A review by thebookthiefgirl
A Viagem do Elefante by José Saramago

4.0

“Sempre chegamos ao sítio onde nos esperam” é talvez das citações que não me sai da cabeça, que se tornou ainda mais vívida depois de visitar a Fundação Saramago em Lisboa e de ver o documentário “Pilar e José”, no ano passado. Nas palavras do próprio autor, “Foi preciso que os ignotos fados se conjugassem na cidade de Mozart para que eu pudesse ter perguntado “Que figuras são aquelas?”. E assim Saramago conhece a história de um elefante que, no século XVI, foi oferecido ao arquiduque Maxmiliano da Áustria pelo monarca português D. João III.

Claro que essa história me diz tudo. Não apenas por ter vivido uma temporada em Viena e a viagem do elefante Salomão, mais tarde Solimão, com o seu inseparável conarca Subhro, me ter levado a percorrer os caminhos de Portugal, Espanha, até a terras italianas, percorrer Tyrol, Innsbruck, as montanhas alpinas cobertas daquela farinha tão branca que o autor descreve, o rio Donau e a doce Viena, onde o elefante salva uma criança e recebe um fatal destino.

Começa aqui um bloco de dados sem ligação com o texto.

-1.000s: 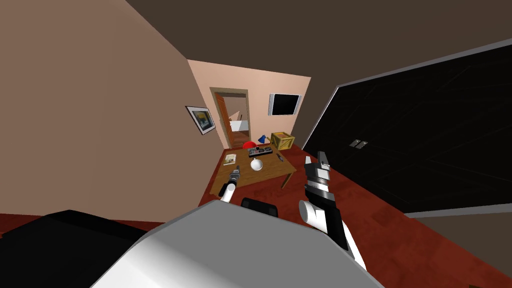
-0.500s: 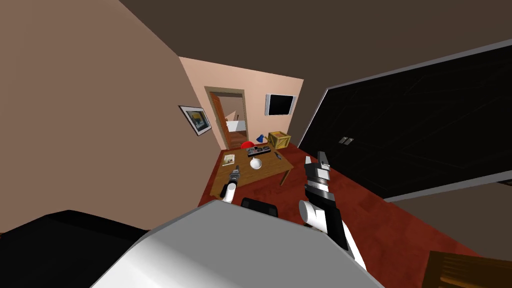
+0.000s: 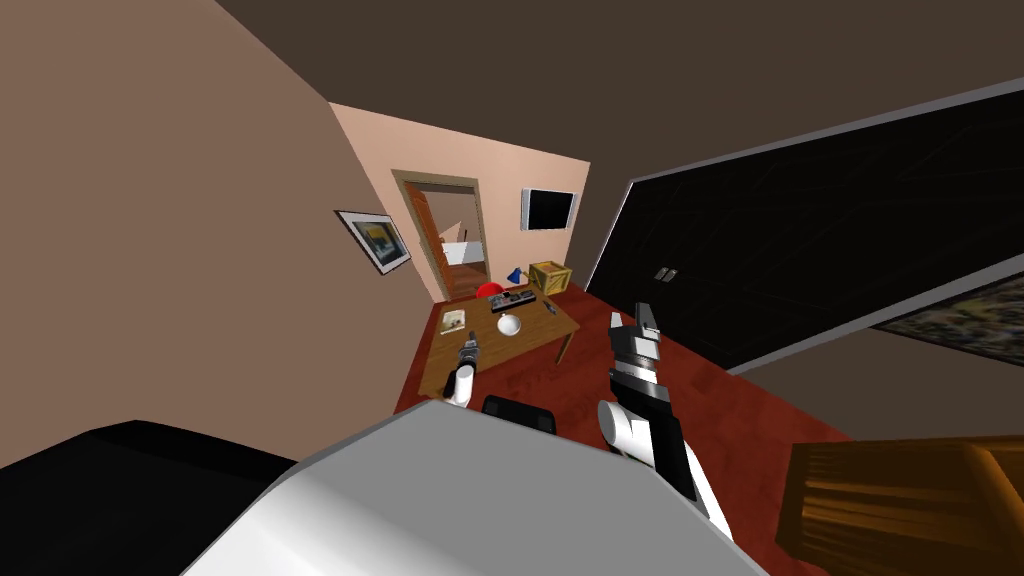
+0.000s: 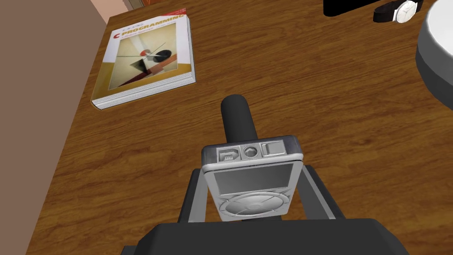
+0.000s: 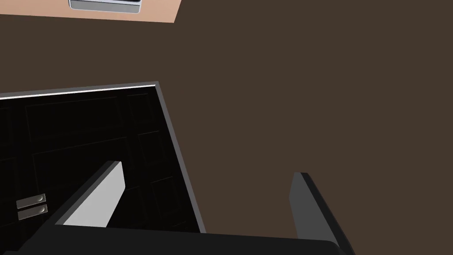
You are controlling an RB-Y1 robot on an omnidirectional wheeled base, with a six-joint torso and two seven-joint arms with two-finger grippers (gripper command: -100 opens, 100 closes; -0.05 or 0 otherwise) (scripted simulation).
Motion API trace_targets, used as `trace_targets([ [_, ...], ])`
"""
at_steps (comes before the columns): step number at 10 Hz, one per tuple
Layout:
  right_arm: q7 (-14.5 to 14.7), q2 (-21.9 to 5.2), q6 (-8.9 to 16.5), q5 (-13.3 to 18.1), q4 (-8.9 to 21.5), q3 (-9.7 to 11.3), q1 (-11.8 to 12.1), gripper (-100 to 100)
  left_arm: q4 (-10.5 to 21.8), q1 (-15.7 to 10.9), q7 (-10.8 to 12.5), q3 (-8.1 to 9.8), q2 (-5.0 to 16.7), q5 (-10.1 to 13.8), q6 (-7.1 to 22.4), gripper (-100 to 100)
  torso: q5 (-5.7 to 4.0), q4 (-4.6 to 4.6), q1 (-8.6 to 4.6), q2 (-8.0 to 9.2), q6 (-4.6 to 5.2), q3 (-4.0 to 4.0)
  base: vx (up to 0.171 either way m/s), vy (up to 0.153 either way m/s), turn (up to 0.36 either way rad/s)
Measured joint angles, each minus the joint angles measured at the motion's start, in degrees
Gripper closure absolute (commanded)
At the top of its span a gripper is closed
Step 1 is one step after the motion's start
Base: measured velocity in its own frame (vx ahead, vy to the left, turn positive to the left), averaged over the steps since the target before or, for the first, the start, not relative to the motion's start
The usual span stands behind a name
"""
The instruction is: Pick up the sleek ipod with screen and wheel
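In the left wrist view a silver ipod with a grey screen and a click wheel stands between the fingers of my left gripper, which is shut on its sides. It hangs a little above the wooden table. The head view puts my left gripper over the table's near end. My right gripper is raised to the right of the table, over the floor. Its fingers are open with nothing between them.
On the table lie a book, a wristwatch and a white bowl. A dark flat device sits at the far end, with a crate and a red chair beyond. Brown wooden furniture stands near right.
My view has swung: the table and far wall have slid left, and wooden furniture has come in at the bottom right. Both arms keep their pose relative to me.
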Motion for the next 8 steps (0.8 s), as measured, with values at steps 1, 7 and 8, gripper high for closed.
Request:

✨“(…) não é possível descrever uma paisagem com palavras. Ou melhor, ser possível, é, mas não vale a pena. Pergunto se vale a pena escrever a palavra montanha se não sabemos que nome se daria a montanha em si mesma.”✨

Receber esta edição comemorativa do centenário de Saramago e voltar a Áustria foi indescritível para mim.❤ Há livros que dizem mais a umas pessoas do que outras. Não só pelas circunstâncias em que recebemos os livros, mas também como vivemos as leituras, como nos identificamos com elas. A genialidade da obra não está na viagem do elefante em si, que poderá parecer vazia e aborrecida, mas na viagem da humanidade, desde o momento em que nascemos até à nossa morte. Como o destino está construído a partir de pequenos acasos e como o mundo não é igual para todos.

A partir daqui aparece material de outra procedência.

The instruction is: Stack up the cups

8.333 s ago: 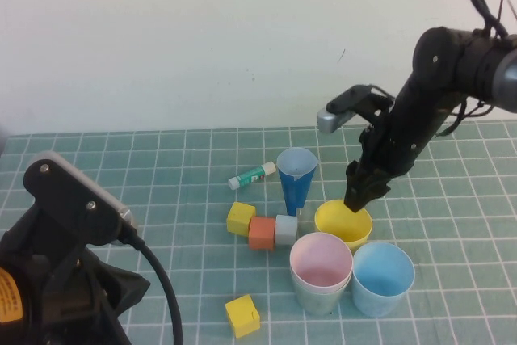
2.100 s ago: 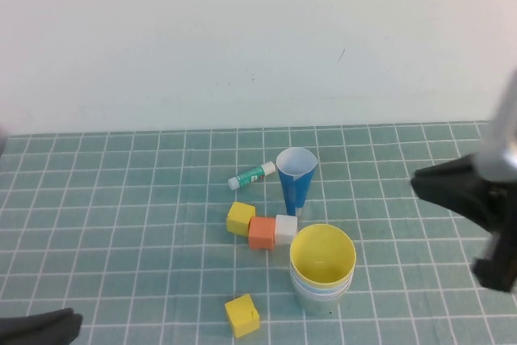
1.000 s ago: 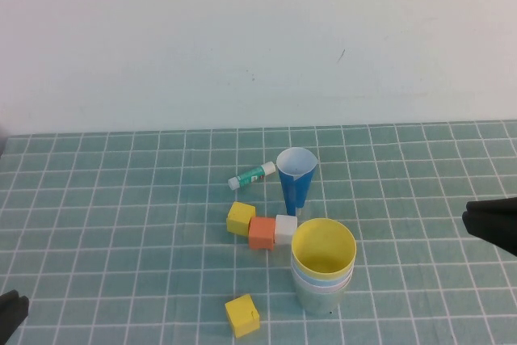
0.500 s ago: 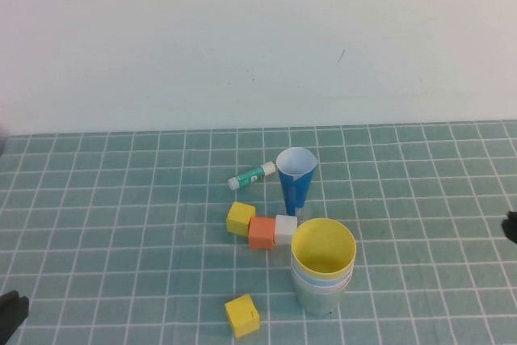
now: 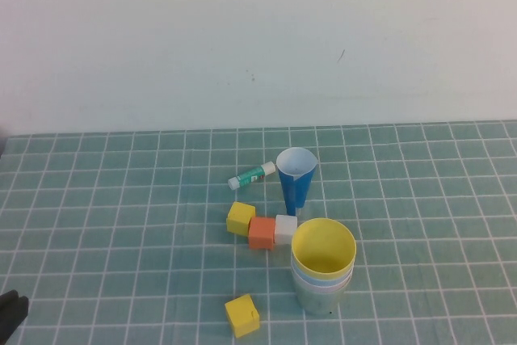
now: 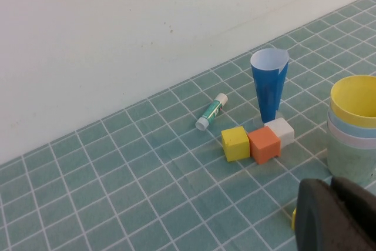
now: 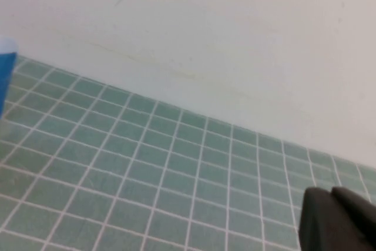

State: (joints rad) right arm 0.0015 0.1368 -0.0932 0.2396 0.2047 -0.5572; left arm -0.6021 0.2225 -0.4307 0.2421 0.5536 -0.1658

✨“(…) o não querer e o não saber se confundem numa grande interrogação sobre o mundo em que o puseram a viver, aliás, penso que nessa interrogação nos encontramos todos, nós e os elefantes.”✨

Sendo marca caraterística do autor, há a crítica à hierarquia, às aparências e ao contexto político da época e , indiretamente, qualquer época histórica. À pequenez de terras como Algarve e Vipiteno que passam despercebidas perante os "grandes". Como sempre, Saramago promete-nos passagens cómicas a partir de coisas tão sérias que chegamos à conclusão que afinal não têm assim tanta piada, por serem tão verdade.

✨“(…) em um elefante há dois elefantes, um que aprende o que se lhe ensina e outro que persistirá em ignorar tudo, Como sabes disso tudo, Descobri que sou tal e qual o elefante, uma parte de mim aprende, a outra ignora o que a outra parte aprendeu, e tanto mais vai ignorando quanto mais tempo vai vivendo, (…)”✨

Deixa-me ligeiramente triste que este livro tenha sido escrito na altura em que o governo de Cavaco Silva repudiou Saramago e este estivesse em Lanzarote quando , de forma interrupta devido à doença, escreveu este livro. Como o único Prémio Nobel da Literatura que tivemos só fosse muito mais apreciado depois da sua morte.